■ **WHAT THE TASK ASKS**: Check each line of the listing for the string "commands", then state how many lines have it. Only the number is wanted.

■ **PROVIDED DATA**:
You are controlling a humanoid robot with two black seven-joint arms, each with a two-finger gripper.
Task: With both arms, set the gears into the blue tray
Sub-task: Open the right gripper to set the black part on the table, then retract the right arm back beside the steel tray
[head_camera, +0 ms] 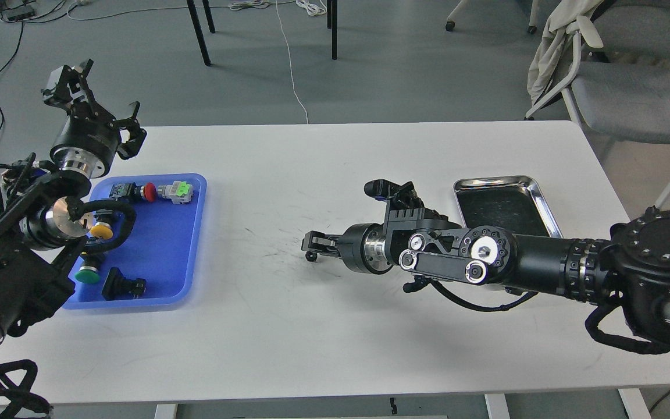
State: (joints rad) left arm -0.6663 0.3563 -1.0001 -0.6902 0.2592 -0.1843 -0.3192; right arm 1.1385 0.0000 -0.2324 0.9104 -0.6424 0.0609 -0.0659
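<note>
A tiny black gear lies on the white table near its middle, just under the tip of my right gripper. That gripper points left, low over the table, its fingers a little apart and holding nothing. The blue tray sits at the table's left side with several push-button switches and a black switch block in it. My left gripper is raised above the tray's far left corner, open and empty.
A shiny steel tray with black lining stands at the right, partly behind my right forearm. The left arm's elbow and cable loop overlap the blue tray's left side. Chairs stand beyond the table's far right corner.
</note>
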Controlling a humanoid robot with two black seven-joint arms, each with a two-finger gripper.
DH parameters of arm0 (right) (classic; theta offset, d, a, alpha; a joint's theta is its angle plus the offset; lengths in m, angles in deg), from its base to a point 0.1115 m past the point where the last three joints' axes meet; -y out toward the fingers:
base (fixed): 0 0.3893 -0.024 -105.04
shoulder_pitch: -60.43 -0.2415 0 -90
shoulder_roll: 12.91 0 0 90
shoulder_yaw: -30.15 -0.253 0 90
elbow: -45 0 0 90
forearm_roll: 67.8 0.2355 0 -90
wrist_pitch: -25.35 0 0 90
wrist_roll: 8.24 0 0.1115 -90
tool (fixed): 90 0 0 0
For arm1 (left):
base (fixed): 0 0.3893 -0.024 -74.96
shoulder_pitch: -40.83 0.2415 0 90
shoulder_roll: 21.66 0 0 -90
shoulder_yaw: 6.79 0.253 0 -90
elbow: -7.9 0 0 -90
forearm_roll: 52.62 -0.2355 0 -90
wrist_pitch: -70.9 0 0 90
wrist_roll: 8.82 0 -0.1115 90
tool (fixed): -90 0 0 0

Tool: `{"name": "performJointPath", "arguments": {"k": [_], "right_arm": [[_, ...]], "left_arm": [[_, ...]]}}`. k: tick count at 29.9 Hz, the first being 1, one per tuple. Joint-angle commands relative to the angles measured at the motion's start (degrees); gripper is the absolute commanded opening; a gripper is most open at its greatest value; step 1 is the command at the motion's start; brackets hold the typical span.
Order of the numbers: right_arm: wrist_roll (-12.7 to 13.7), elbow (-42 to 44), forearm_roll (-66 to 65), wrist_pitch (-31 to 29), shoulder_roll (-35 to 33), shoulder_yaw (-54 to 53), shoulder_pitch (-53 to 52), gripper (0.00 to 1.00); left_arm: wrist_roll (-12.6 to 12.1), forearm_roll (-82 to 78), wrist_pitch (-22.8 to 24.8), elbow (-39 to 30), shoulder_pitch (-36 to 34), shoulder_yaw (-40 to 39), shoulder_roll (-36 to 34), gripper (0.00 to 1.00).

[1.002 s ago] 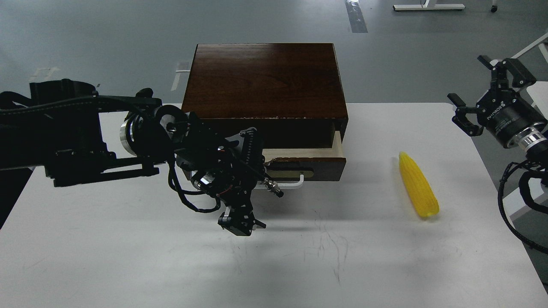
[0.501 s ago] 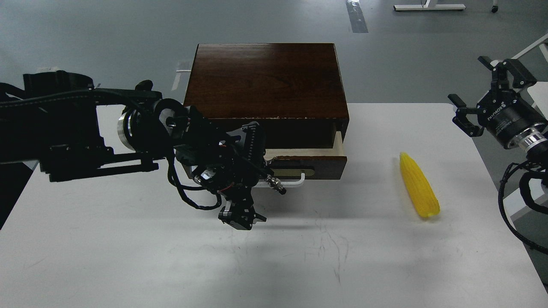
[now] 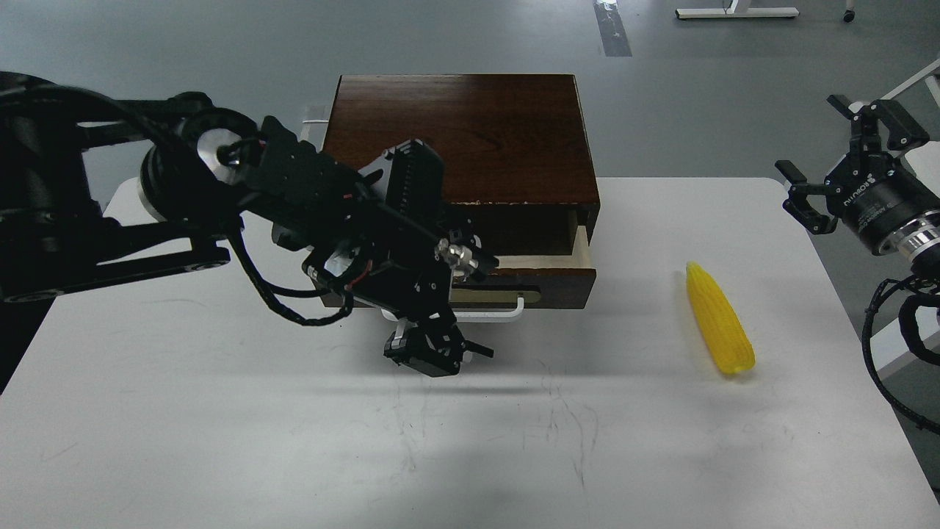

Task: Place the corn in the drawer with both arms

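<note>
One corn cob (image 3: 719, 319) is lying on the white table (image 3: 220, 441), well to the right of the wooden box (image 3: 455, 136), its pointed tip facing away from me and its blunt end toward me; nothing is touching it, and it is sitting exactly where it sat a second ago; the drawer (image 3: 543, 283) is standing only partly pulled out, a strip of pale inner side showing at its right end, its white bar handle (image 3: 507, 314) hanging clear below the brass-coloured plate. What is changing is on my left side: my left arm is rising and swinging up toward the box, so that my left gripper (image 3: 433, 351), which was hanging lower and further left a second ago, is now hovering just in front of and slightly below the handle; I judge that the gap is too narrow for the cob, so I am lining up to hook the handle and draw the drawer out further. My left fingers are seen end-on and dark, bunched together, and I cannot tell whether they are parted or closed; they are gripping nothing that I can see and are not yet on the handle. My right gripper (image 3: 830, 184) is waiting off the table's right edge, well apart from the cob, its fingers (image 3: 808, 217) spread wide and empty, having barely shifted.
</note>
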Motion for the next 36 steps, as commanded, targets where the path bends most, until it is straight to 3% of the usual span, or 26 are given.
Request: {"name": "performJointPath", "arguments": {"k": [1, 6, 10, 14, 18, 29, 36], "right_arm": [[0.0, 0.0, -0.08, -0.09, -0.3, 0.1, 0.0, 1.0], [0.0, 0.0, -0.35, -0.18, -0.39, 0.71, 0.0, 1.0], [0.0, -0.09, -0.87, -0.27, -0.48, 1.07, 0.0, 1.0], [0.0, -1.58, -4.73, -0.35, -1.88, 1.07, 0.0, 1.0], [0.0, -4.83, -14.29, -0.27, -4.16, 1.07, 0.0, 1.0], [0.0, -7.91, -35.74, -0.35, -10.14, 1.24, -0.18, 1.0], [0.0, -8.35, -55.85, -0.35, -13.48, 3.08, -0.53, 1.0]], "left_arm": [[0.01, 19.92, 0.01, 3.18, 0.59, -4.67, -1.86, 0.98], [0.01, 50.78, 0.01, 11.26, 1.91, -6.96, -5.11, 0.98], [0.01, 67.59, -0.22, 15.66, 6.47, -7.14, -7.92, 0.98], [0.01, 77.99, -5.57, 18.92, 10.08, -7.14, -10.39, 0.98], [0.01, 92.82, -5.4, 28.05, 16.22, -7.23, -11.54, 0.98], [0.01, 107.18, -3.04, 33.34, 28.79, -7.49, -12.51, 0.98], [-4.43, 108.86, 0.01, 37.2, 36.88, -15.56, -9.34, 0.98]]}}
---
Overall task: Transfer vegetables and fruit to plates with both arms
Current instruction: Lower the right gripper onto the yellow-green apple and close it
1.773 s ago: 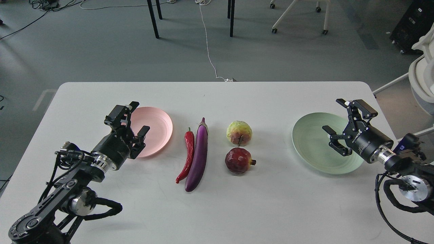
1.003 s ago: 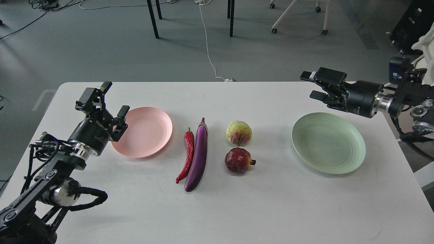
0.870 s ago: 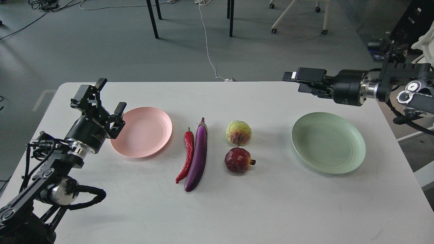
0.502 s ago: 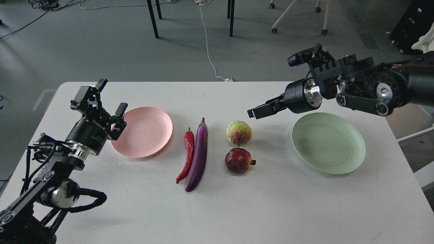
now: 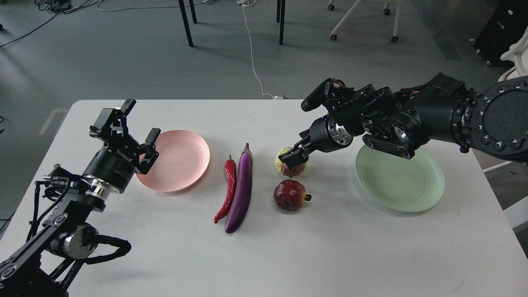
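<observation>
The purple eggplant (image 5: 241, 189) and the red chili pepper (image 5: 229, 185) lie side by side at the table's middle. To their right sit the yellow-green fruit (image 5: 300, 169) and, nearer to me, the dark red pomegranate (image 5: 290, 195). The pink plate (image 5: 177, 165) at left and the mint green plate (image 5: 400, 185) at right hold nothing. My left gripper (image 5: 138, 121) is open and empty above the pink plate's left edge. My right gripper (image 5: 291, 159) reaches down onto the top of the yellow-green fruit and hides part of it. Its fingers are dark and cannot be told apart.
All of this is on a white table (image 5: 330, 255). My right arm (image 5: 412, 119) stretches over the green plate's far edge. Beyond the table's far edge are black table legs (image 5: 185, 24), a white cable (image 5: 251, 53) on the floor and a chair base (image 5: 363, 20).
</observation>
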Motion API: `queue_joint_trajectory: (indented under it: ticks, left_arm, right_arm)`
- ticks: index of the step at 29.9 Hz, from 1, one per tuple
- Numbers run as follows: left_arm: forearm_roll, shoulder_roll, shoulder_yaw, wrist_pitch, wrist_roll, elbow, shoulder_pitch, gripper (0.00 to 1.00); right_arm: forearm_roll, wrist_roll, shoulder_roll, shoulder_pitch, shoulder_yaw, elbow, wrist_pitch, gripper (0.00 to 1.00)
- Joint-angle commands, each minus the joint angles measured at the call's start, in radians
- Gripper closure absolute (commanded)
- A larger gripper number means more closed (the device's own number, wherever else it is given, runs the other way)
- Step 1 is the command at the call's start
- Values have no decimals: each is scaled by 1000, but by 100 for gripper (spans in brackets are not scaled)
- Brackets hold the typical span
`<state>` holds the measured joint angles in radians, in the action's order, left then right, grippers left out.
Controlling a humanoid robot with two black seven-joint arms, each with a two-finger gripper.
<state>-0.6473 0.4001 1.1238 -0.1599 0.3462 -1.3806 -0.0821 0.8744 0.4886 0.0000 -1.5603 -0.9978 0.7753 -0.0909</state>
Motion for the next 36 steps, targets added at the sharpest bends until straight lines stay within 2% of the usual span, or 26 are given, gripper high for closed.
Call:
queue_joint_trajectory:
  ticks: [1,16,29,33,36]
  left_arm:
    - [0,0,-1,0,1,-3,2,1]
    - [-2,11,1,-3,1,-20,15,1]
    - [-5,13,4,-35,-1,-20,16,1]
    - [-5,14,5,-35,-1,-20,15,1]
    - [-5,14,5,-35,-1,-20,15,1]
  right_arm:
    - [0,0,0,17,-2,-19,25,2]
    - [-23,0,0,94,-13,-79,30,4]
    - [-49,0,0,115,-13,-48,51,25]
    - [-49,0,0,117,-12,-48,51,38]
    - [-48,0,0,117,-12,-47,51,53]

■ **YOUR SOLUTION**: 2